INFORMATION SHOWN:
■ ■ ■ ■

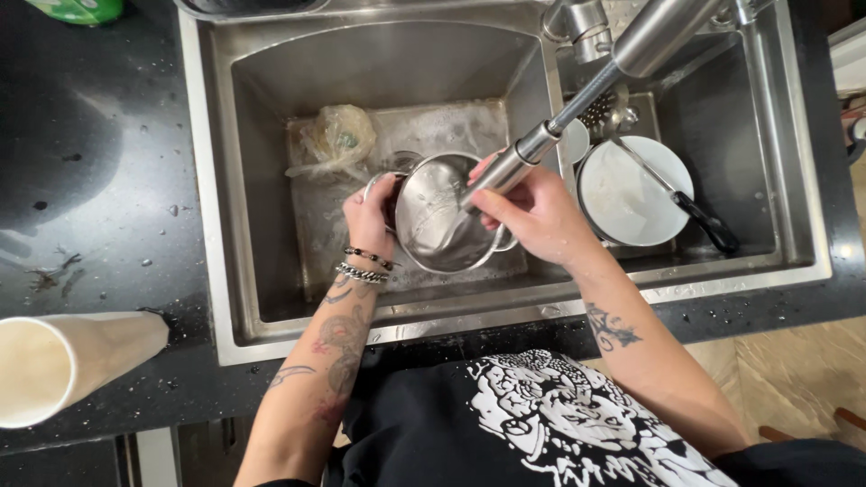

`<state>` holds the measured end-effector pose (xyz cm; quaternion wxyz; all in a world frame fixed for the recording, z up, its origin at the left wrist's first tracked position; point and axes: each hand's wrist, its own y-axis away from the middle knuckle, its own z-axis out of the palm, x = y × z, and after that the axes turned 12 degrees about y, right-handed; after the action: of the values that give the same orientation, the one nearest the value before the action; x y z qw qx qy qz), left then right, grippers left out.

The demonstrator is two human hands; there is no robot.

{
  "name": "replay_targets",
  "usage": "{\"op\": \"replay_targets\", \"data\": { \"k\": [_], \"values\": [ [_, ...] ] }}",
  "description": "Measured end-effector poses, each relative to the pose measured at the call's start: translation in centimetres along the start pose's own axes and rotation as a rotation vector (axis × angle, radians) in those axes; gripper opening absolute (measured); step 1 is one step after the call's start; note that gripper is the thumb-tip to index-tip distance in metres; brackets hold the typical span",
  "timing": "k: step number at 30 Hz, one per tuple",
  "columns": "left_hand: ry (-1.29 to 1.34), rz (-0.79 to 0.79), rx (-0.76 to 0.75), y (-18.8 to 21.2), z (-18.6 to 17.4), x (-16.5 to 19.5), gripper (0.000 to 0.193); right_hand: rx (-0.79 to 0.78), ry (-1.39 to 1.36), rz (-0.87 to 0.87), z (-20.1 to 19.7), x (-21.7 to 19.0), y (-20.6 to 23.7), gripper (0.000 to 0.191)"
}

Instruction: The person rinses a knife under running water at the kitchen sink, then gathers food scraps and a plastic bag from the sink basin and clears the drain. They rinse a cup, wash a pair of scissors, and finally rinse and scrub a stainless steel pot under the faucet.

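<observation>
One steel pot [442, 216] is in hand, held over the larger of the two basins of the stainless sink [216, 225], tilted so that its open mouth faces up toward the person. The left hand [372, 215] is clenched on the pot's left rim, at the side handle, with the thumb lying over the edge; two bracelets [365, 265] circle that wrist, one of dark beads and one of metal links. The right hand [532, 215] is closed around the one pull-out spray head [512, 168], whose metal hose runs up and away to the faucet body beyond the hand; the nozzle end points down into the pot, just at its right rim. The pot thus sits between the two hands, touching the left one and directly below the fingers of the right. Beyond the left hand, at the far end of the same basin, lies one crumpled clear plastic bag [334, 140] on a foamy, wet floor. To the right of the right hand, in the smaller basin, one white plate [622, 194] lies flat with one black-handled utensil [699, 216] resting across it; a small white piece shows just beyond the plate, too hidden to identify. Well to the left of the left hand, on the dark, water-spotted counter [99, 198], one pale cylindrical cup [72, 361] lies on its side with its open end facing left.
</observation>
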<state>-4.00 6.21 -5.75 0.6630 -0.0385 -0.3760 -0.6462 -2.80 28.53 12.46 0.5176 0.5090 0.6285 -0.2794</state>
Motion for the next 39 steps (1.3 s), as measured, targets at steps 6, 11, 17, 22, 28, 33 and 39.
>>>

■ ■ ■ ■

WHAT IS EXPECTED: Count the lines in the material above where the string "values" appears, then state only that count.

RESULT OF THE EXERCISE: 2